Work task:
Check every line in the records below for the word "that" and report how many have it, nothing more.

Source data:

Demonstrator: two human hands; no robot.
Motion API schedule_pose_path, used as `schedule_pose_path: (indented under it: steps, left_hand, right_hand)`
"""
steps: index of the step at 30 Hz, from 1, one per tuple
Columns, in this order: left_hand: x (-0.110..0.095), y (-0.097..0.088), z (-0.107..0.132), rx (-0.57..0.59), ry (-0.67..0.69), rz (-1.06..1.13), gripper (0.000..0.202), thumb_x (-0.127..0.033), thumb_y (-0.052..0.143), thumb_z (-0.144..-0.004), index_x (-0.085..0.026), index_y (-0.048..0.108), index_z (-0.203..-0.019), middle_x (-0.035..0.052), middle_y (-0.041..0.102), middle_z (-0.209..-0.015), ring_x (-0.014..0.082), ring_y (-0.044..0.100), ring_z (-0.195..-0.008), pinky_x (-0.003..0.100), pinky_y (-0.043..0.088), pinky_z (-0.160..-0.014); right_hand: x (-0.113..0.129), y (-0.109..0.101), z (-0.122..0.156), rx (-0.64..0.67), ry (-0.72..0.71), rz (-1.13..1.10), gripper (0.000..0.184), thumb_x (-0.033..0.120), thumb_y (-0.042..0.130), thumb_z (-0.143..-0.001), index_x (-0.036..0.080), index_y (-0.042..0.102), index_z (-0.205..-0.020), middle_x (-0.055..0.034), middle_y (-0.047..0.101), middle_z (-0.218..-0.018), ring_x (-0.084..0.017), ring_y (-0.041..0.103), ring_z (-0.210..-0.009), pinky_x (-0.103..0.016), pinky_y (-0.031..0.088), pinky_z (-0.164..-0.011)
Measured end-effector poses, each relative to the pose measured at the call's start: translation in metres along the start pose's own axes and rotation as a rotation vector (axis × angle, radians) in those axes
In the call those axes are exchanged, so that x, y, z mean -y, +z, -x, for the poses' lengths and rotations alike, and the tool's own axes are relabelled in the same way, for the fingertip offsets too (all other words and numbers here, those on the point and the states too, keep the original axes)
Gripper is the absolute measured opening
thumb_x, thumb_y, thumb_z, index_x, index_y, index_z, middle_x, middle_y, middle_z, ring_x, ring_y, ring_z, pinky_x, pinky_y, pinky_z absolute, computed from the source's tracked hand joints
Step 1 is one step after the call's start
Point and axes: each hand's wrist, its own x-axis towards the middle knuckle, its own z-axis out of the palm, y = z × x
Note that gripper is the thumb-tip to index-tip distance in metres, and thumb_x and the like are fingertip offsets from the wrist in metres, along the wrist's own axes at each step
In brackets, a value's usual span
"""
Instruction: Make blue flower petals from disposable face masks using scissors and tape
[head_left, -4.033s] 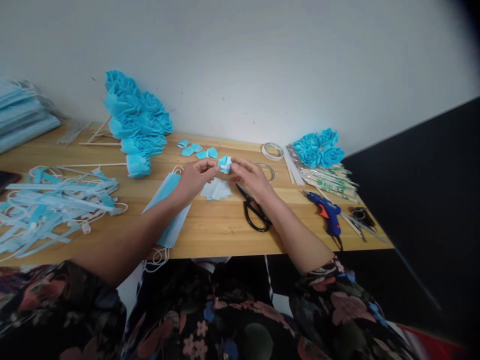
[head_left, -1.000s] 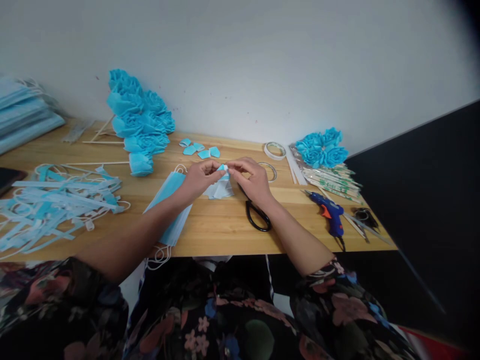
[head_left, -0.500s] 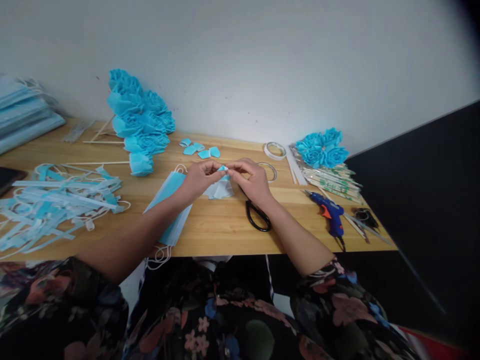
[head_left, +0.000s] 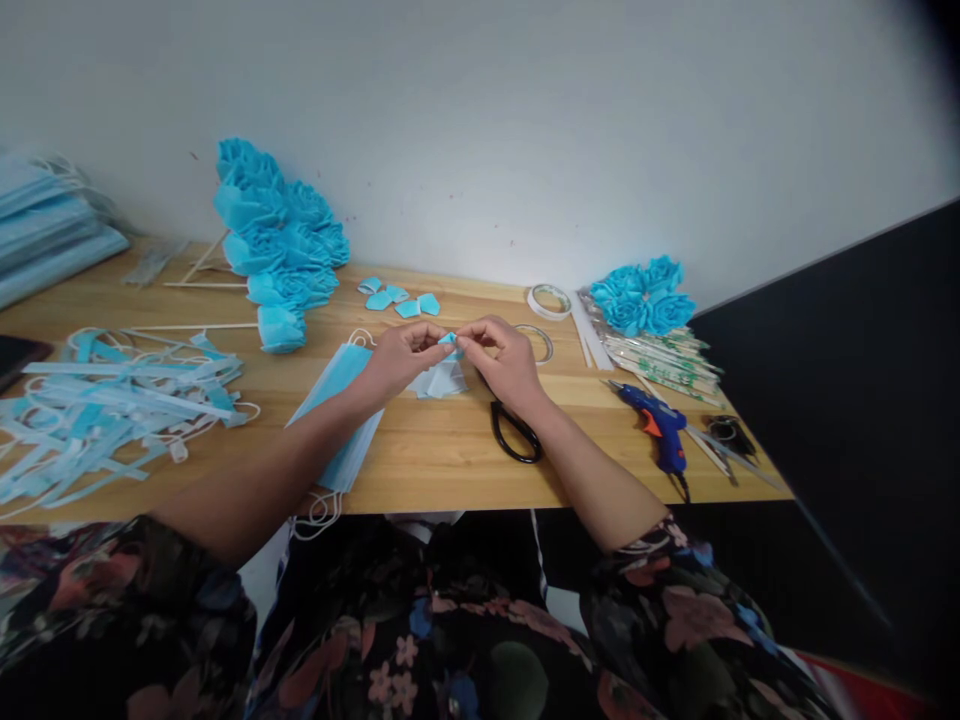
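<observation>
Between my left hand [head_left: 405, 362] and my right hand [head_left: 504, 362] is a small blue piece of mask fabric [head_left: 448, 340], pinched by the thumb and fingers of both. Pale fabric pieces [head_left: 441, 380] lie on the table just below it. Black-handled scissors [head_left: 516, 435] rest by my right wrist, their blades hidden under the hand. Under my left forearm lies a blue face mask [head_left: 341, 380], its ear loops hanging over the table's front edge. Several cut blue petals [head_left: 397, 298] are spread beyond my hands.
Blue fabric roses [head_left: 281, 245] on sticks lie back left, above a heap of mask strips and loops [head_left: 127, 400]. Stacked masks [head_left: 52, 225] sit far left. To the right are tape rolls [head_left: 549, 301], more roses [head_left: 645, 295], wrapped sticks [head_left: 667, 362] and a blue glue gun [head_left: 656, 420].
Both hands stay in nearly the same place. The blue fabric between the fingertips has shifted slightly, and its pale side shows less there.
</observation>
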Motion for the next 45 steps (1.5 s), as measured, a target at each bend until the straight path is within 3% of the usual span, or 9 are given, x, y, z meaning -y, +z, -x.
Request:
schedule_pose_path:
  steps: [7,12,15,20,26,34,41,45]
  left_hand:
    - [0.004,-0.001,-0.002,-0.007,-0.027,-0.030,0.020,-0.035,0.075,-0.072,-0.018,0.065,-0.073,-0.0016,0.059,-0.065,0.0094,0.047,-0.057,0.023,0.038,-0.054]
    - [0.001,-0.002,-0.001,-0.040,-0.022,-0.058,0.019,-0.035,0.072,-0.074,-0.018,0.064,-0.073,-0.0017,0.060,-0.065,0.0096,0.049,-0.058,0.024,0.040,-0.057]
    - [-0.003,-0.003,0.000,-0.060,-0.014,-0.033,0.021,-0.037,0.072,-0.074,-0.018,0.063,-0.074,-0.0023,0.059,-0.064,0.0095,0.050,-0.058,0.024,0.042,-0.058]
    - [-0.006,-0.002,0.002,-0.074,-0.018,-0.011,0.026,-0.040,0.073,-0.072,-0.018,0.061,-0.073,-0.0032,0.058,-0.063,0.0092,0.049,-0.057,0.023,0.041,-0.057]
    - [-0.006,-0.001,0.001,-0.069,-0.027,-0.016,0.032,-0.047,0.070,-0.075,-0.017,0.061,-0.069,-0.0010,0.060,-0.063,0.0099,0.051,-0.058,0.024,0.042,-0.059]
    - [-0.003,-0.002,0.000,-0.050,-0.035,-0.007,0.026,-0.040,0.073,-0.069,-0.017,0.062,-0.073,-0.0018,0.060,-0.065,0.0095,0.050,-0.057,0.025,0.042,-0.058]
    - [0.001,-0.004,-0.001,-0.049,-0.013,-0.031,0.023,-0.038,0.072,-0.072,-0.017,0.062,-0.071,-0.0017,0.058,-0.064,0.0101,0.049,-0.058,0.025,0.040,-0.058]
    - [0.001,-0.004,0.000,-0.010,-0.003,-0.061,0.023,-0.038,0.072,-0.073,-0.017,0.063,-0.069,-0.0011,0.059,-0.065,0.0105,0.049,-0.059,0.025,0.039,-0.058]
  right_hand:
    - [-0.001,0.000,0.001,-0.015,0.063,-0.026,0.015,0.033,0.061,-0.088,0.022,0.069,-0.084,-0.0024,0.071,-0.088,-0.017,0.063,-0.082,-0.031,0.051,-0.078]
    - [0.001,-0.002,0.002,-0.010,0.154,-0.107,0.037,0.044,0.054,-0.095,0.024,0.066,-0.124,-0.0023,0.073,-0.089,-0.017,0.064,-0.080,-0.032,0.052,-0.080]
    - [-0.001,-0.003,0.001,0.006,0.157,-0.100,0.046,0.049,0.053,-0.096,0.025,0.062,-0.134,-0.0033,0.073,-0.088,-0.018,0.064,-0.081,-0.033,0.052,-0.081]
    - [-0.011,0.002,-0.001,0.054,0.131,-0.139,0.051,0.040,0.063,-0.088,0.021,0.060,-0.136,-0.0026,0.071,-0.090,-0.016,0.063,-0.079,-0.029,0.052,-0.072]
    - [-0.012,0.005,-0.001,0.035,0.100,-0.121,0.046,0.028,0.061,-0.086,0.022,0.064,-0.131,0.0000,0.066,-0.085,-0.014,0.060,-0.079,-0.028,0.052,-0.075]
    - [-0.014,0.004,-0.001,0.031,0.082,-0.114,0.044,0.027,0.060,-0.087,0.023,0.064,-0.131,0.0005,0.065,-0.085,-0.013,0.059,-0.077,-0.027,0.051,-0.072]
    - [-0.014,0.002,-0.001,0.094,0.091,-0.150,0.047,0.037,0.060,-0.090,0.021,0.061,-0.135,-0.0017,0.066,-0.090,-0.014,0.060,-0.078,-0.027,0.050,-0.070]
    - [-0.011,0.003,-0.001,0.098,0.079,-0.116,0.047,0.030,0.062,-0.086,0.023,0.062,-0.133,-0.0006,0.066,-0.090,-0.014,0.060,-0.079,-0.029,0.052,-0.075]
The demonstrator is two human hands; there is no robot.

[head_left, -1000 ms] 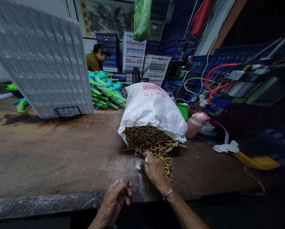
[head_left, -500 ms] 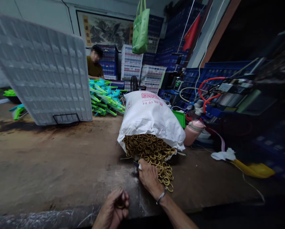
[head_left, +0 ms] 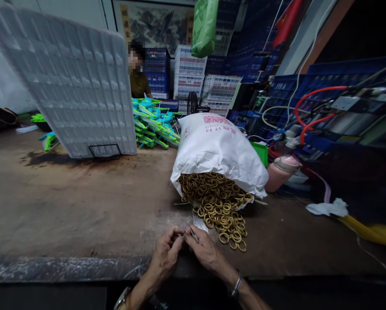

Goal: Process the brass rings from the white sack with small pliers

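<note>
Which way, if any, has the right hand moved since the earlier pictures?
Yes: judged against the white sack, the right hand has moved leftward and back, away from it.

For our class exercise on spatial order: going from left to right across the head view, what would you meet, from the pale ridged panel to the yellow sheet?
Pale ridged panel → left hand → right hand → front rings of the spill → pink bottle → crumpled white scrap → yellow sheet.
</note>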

Answer below:
2